Car en dehors de quelques relents de putasserie (des petites embardées entendues sur “Hard Times”, “Rose-Coloured Boy” ou “Idle Worship”) et hormis quelques baisses de régime dommageables (l’anecdotique balade “26” qui sectionne le rythme du disque, et dans une moindre mesure le conclusif “Tell Me How”, pas très utile), After Laughter se montre fort séduisant. Les défauts formels de son prédécesseur ont été gommés : le disque se montre compact (42 minutes), homogène, cohérent, efficace. Manque peut-être un ou deux titres aussi forts que “Ain’t It Fun” ou “Anklebiters”, mais franchement le niveau de songwriting s’avère très intéressant. La belle ex-rouquine se balade toujours avec aisance sur des mélodies osées et gourmandes (“Rose-Coloured Boy”, “Told You So”) tandis qu’instrumentalement ça remue, ça groove, c’est frais et funky même si certaines pointes acides transparaissent à l’occasion (les carillons tintinabulants de “Pool”, par exemple). On pense tantôt à Two Door Cinema Club quand ils étaient bons (“Told You So”, rigolo), tantôt à Foals quand ils en avaient moins dans le calebute (“Grudges”, décapant), ou même New Order (le pont d’”Idle Worship” constitue même un clin d’oeil fort appuyé à leur “Fine Time”), le style de Paramore répondant clairement ici au spleen dansant des mancuniens. Les morceaux sont a minima bons, souvent saisissants, parfois excellents, en particulier sur la deuxième partie : la triade “Caught In The Middle” (quelle basse) - “Idle Worship” (quel synthé)” - “No Friend” (quelle… bonne idée que cet instrumental coiffé de samples suintant le mal-être) est vraiment épatante. Taylor York montre ici qu’il est plus qu’un simple suiveur de sa frontwoman : on sent qu’il instille une patte stylistique, qu’il bosse ses arpèges, ses soli, qu’il met de l’âme dans sa guitare. Qu’on le retrouve également à la production avec Meldal-Johnsen en dit long…

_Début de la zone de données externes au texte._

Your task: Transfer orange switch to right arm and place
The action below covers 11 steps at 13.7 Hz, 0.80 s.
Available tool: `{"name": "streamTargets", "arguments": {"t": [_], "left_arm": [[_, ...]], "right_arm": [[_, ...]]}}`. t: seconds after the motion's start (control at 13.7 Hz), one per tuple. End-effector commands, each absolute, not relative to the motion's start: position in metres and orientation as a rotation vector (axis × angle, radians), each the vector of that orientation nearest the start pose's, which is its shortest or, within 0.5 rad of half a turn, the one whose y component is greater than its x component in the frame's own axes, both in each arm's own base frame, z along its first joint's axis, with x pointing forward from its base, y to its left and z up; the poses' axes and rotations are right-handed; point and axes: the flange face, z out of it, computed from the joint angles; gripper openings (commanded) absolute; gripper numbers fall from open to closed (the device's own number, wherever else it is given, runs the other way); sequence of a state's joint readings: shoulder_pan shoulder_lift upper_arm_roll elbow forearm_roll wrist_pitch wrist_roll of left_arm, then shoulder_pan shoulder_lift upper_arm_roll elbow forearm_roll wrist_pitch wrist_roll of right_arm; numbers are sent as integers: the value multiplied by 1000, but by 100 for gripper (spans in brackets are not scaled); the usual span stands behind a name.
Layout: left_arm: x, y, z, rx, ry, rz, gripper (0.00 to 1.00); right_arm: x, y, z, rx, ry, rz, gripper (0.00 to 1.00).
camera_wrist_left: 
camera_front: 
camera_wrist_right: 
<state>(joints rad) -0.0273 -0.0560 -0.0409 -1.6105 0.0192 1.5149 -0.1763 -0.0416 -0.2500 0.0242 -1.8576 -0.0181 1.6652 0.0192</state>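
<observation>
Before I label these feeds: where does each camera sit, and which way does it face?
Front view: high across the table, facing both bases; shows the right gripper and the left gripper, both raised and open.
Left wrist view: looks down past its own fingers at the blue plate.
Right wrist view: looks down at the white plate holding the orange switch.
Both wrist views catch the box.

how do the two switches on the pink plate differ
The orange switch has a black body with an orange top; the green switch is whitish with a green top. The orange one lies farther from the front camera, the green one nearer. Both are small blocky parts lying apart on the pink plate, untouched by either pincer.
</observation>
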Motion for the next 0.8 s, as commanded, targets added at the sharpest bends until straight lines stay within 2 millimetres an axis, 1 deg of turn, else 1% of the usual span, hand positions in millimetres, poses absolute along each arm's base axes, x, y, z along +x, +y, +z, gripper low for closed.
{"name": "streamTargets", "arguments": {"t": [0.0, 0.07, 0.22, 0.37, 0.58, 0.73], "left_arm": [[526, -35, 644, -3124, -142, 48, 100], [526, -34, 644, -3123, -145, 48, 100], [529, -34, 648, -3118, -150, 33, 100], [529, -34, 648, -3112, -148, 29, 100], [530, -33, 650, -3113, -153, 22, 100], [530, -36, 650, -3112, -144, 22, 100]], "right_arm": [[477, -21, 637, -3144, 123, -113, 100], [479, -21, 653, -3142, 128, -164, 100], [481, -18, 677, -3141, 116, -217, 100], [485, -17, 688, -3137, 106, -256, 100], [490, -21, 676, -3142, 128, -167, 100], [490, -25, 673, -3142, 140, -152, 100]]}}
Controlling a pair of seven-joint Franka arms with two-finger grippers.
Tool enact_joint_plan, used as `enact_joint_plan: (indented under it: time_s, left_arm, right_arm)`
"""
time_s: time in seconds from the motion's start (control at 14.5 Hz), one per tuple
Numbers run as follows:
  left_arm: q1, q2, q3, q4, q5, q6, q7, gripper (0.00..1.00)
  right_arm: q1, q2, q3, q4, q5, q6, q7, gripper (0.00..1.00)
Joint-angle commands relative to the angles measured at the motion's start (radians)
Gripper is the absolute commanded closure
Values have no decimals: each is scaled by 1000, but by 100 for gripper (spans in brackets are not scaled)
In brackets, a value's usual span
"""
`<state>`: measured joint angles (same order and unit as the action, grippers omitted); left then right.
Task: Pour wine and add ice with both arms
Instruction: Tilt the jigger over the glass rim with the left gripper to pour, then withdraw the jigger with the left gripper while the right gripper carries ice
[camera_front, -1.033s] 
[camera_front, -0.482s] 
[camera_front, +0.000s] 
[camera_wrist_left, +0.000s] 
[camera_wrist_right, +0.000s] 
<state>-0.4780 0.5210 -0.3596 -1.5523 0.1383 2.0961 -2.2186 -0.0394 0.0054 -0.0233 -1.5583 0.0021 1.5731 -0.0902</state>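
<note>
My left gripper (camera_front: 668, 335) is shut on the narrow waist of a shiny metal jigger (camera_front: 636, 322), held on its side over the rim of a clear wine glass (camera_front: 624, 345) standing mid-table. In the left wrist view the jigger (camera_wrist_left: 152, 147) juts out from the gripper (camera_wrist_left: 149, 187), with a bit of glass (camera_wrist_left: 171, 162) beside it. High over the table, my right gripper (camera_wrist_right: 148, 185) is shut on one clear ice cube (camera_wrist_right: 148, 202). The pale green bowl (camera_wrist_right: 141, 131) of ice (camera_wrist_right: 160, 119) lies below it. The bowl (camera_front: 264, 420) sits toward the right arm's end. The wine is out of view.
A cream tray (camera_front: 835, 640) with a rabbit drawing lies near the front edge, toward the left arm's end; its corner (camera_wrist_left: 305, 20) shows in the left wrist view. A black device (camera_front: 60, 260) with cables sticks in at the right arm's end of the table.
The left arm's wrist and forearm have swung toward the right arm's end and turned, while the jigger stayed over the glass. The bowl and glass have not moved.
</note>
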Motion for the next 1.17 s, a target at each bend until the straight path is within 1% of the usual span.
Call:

Bref, une fois encore, Paramore fait vraiment le job et négocie le virage stylistique pris lors de son précédent disque avec un culot et une personnalité qu’on souhaiterait voir plus souvent chez d’autres acteurs de la pop et du rock catégorisés plus “sérieux”. Manquent encore, allez, un poil de constance et une petite pointe supplémentaire d’écriture, un titre ou deux qui se détachent encore plus nettement, et là, promis, on balance un 4 au prochain album. En attendant, After Laughter, malgré ses défauts (et qui n’en n’a pas, n’est-ce pas ?), sait se montrer attachant, avec un petit goût de reviens-y qui saura vous séduire. À condition que vous laissiez vos préjugés de côté. Et franchement, goûtez à l’album en profondeur, explorez ses textes, et il vous interpellera d’autant plus. Fini de rire, au propre comme au figuré : à bon entendeur.